На бедном кладбище с песчаной почвой, опуская в землю коробку, где лежало то, что осталось от бедной Мэв, от папы и от мамы, Джеми поклялся, что перед тем, как покинет этот мир, он повесит у себя над камином шкуру оборотня. Поэтому он и поехал в Саламанку — чтобы посвятить свою жизнь охоте на монстров. Он учился и дрался усердней, чем все остальные; он проводил в часовне морозные зимние ночи и жаркие летние — Боже, он был без ума от Испании — и молил Деву Марию о том, чтобы она сделала так, чтобы он стал Великим Охотником. И в память о своих зверски убитых родных он клялся, что, как только выпьет эликсир, он вернется в Белфаст и освободит свой народ от вампиров и оборотней.
Но он не стал Великим Охотником и не отправился домой, более того, его уговорили остаться в Саламанке и в составе идиотского отряда драться против вампиров. Это было против всех охотничьих обычаев и традиций, и если отец Хуан — единственный учитель, сумевший сколотить отряд, тогда приходится подозревать, что он действует заодно с англичанами, которые хотят, чтобы Белфаст оставался беззащитным. Джеми не сомневался в том, что английское правительство заключило с Проклятыми тайный договор: «Мы отдаем вам ирландцев, а вы оставляете англичан в покое».
Местные Проклятые в опасных районах западного Белфаста все еще водятся с той самой стаей волков, которые разорвали Мэв на куски. Они продолжают похищать маленьких девочек и стариков, а вот туристов не трогают (если, конечно, те по глупости сунут нос в западный Белфаст), и это еще больше убеждает Джеми, что против ирландцев существует заговор.
— Я понимаю, ты сердишься, — сказал отец Хуан. — Но Дженн — одна из наших. А мы своих не бросаем. Никогда. Ей нужна наша помощь.
Джеми решил выбить клин клином и попробовал погасить раздражение добрым глотком горячего, чуть не кипящего чая. Не помогло, он так и кипел от злости. Какого черта, он, Джеми, собирается шляться по всему свету и спасать чьих-то там сестер — и в Белфасте полно добрых католиков, у которых есть сестры, а также дочки и матери, которых тоже надо спасать.
— Не много ли хочет наша американочка, — огрызнулся он. — Сначала чуть не описалась во время боя в Куэве, теперь мы бросаем все, оставляем Европу без защиты, а почему? Да потому, что она не смогла защитить собственную сестру от местных…
— Papeles, — раздался голос, и Джеми увидел стоящего перед ним человека в военной форме.

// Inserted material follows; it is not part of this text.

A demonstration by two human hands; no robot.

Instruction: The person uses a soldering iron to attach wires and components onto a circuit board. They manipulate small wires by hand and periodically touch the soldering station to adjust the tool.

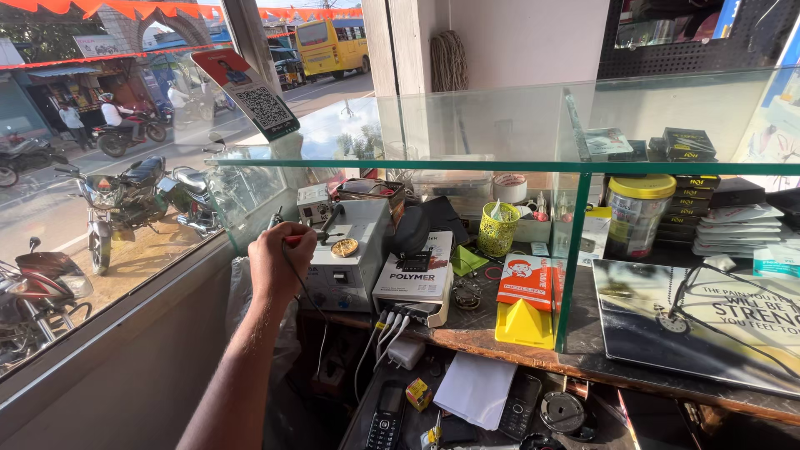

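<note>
— Motorbikes outside the window on the left, parked by the road. What comes next, moving right?

— The left hand, reaching up from the lower left. It is closed around a soldering iron handle, red at the end that shows, with a dark cord running down from the fist. The right hand is out of view.

— And where is the iron itself?

— Held in that fist, just in front of the grey soldering station on the bench. The station has a round brass tip cleaner on top. I cannot tell whether the tip touches anything; the hand hides it.

— Right of the station?

— A white box lying flat, touching the station's side, with white cables plugged in below its front edge. Then a yellow-green mesh cup, an orange box and a yellow pyramid-shaped stand just in front of it.

— Further right?

— Behind a glass divider, a jar with a yellow lid, and a laptop lying closed with a black cable across it.

— Below the bench?

— A lower shelf with two keypad phones, well apart, and a white sheet between them.
</note>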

Документы, значит. С двойным подбородком и короткими бачками, он был в форме недавно созданных сил Народной милиции: темно-синий мундир, черные брюки и на плече эмблема, изображающая орла, несущего меч. Перед войной многие испанские подразделения в виде эмблем носили кресты. А поскольку вампиры креста не выносят, его переделали в меч. Из соображений политкорректности, так было сказано. Чистейшей воды политическая уступка.
Отец Хуан был уверен, что скоро вампиры нанесут удар и по Церкви, это только вопрос времени, причем руками ли самих людей или без их помощи, неважно. Этот день станет роковым для всего человечества.
Отец Хуан скрестил указательный и средний пальцы, шевельнул губами, неслышно произнеся еще одно заклинание.
Джеми сунул руку во внутренний карман куртки и вынул фальшивый паспорт. Это была изготовленная в Ирландии книжечка, в обложке из искусственной кожи с эмблемой Ирландии в виде золотой арфы — бессмысленно было скрывать, что Джеми со своим резко выраженным акцентом был самый что ни на есть feckin'oirish.[39]
Не торопясь, Джеми подал паспорт этому козлу, предателю рода человеческого, и испанец сделал вид, что внимательно его изучает, глядя то на фотографию Джеми, то на него самого, словно учит ответы на вопросы к экзамену. Потом, будто делая Джеми величайшее одолжение, «фараон» вернул документ и почтительно поклонился отцу Хуану.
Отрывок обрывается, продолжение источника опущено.